Friday, August 17, 2007

The new face of North America

Daniel and I have spent a lot of time this week participating in a favorite past-time of new parents- the analysis of our son's tiny little features, and the discussion of whose nose/eyes/ears/mouth he has. So far we're pretty decided on the nose, eyes and mouth. And definitely my chubby cheeks. How a 5.5 pound baby can manage to have chubby cheeks and a double chin totally baffles me. It'll be years before some of his other characteristics can be identified and blame assigned- we're praying hard that he'll get my musical talents and Daniel's athletic ability. If he goes the other way around on that one, we're in serious trouble.

But there's an extra element to our baby analysis- the element of which race our baby more resembles. Truthfully, when he's sleeping (which is 99.9999% of the time), it's hard to see much Chinese in him. He doesn't have a whole lot of hair yet, so we don't have that to make him look Asian. And he still has the newborn dark blue eye color, so that's not Chinese. Daniel didn't believe me for a full day when I told him that the baby had blue eyes. The shape of Ethan's eyes is more Asian than Caucasian, when his eyes are open at least. But overall, I don't think people would be able to easily identify him as a half-Asian baby. I feel vaguely guilty about this, like my big bad German genes beat up Daniel's Chinese genes while Ethan was in utero. I even found myself saying the other day "oh, send that picture to your mom. She'll like it, since Ethan looks Chinese in the picture." I don't really think that my in-laws care that much one way or another, although I'm sure they have some moments of concern about my ability to raise a child that is still a part of their culture.
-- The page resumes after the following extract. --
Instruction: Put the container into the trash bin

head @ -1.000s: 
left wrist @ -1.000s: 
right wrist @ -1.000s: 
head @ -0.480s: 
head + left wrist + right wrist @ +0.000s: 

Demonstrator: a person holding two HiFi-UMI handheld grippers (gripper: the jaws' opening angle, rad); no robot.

The truth is though, Ethan is the face of New America. Interracial/intercultural marriages are on the rise, and all around us, kids are being born with the beautiful features of multiple races. At our church, we've had 10 babies born this year, and over half of the kids are mixed race. I'm glad Ethan has this group of people who are like him- who have to live in two cultures and constantly answer the question from strangers "now, what are you exactly?" I'm never going to be able to understand what it's like for him- the challenges of visiting grandparents who speak a language that his mother doesn't understand, of having skin a color that doesn't match either of his parents, of being a 15th generation American on one side of his family and a 2nd generation Canadian on the other side. I hope he grows up learning to appreciate both sets of roots and that he can take the best from Daniel's background and family and the best from my background and family and become a strong, loving, God-fearing man. And I hope he can learn to skip before the age of 10 and play t-ball without injuring himself. Seriously, pray for Daniel's athletic genes to prevail.


Karen said...

Genes are a funny thing, aren't they? I have a Swedish child, a Puerto Rican child, and one that is somewhere in between. :)

Anonymous said...

Congrats on little Ethan! We have a 4 month old and at birth he was the spitting image of my husband. Now we don't see either of us in him, They change so quickly. A word of encouraement about the breastfeeding. It gets easier and you eventually feel less cow-like. But, don't put too much pressure on yourself. Let Daniel do a bottle and you pump. That's what we did and it was a great mental relief and my husband enjoyed the bonding time with him.

kyouell said...

Except for getting my pointy chin & very little hair (I was a bald baby), neither of our kids looked like either of us when they were born. They look like each other, so I guess they were meant to be brother & sister. Only in the last few weeks has my daughter started to look like me. Which is cool because at about the same age our son started to look like my hubby.

Point being: Who Ethan looks like now may not be who he looks like in a few months.